Et nous, dans tout ça on faisait quoi, à par chier au froc, et bien on a espéré voir des enseignants censés enseigner les valeurs de la république à nos jeunes collégiens, nous espérions voir arriver une cohortes de parents d'élèves de Gauche ou au moins de Gôche ou même allez, pourquoi pas, des républicains de chez Les républicains comme notre sénatrice si proche de Morano ou bien le maire divers Gôche de Vergèze qui siégeait sans scrupule avec son collègue édile d’extrême droite. Ben, non! rien, un électroencéphalogramme aussi plat qu'un bulletin électoral bleu régnait sur Vergèze, Mus, Aigues-vives et Codognan.
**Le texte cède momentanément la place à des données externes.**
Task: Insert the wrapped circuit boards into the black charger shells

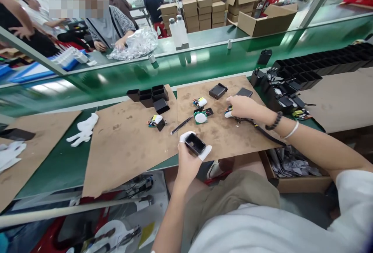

Non, c'était sympa quand même, ça puait la haine, l'homophobie et un nationalisme guerrier. C'était effrayant comme un cauchemar d'après guerre, effrayant d'être si peu nombreux pour témoigner de cette horreur.
On s'en est reparti avant que nos slips chlinguent de trouille, comme leurs idées. On s'en est reparti pas fier de nous ni de nos voisins. C'est ça le survivre ensemble cher à nos édiles de tous bord.
On sera encore là, je pense au prochain CA, ce sera bientôt l'hiver et si on tremble on dira que c'est de froid. Et si on rêve encore d'un sursaut de dignité de nos semblables on dira que c'est Noël".